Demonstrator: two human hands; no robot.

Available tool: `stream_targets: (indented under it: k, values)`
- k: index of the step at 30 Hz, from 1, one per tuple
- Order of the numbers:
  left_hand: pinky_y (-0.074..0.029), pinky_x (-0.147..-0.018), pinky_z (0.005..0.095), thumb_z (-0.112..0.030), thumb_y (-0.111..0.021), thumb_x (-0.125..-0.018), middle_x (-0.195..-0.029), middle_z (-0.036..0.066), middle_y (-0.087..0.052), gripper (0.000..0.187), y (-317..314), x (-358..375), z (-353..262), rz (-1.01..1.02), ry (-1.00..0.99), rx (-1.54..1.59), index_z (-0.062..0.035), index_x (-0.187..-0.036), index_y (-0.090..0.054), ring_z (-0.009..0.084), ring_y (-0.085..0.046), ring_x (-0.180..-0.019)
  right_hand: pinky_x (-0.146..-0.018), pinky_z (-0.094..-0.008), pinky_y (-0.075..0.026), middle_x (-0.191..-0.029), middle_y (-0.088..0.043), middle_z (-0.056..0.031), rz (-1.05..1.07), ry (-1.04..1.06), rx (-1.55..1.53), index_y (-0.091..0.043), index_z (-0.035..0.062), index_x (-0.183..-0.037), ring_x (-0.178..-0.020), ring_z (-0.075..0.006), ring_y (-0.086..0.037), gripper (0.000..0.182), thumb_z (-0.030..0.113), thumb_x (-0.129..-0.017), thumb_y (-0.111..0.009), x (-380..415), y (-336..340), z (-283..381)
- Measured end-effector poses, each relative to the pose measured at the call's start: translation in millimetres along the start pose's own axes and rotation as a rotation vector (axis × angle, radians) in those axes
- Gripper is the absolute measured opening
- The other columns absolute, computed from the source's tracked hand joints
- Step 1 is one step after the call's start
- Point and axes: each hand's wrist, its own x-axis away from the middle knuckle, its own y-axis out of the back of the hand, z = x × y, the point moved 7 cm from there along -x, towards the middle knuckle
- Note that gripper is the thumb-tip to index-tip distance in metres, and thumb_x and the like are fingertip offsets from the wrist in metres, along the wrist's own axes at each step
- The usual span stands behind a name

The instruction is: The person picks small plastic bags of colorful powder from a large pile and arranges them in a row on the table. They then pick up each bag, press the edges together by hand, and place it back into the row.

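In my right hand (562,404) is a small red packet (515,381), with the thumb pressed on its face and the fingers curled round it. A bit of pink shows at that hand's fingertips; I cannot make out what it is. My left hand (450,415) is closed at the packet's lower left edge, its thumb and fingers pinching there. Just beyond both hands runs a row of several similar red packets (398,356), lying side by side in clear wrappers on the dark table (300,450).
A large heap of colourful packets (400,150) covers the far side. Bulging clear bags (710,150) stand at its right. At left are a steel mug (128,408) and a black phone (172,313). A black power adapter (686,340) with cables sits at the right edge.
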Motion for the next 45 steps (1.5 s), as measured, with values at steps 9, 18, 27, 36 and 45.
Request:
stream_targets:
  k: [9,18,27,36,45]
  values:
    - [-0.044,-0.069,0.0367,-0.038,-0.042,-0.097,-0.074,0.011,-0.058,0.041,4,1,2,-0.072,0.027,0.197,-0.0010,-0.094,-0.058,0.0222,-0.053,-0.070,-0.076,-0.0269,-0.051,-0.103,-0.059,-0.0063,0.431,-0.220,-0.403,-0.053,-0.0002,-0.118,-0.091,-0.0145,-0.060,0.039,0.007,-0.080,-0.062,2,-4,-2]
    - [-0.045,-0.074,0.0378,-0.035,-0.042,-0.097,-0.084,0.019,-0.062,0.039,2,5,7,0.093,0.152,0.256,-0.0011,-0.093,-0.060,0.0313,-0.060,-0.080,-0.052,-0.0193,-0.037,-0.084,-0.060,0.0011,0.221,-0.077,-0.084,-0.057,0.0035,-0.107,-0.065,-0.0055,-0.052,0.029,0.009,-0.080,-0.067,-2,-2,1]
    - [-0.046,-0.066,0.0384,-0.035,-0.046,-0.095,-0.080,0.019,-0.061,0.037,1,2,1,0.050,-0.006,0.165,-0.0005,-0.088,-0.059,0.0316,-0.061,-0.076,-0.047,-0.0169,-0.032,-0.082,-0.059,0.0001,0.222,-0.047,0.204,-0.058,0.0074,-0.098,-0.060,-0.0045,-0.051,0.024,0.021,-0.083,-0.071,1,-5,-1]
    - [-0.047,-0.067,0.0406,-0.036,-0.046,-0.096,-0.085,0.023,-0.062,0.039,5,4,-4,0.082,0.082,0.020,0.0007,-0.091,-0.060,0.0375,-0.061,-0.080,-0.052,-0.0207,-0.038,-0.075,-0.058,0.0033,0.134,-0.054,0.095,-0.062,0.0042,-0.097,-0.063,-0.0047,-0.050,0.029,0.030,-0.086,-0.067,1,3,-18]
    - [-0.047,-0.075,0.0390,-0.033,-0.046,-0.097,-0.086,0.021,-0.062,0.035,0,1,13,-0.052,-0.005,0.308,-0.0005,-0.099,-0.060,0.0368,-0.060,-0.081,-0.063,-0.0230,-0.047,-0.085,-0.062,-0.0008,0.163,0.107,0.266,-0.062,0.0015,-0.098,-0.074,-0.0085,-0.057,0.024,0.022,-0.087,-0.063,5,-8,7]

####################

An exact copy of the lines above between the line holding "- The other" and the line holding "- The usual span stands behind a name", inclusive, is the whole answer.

> Answer below
- The other columns absolute, computed from the source's tracked hand joints
- Step 1 is one step after the call's start
- Point and axes: each hand's wrist, its own x-axis away from the middle knuckle, its own y-axis out of the back of the hand, z = x × y, the point moved 7 cm from there along -x, towards the middle knuckle
- Note that gripper is the thumb-tip to index-tip distance in metres, and thumb_x and the like are fingertip offsets from the wrist in metres, along the wrist's own axes at each step
- The usual span stands behind a name

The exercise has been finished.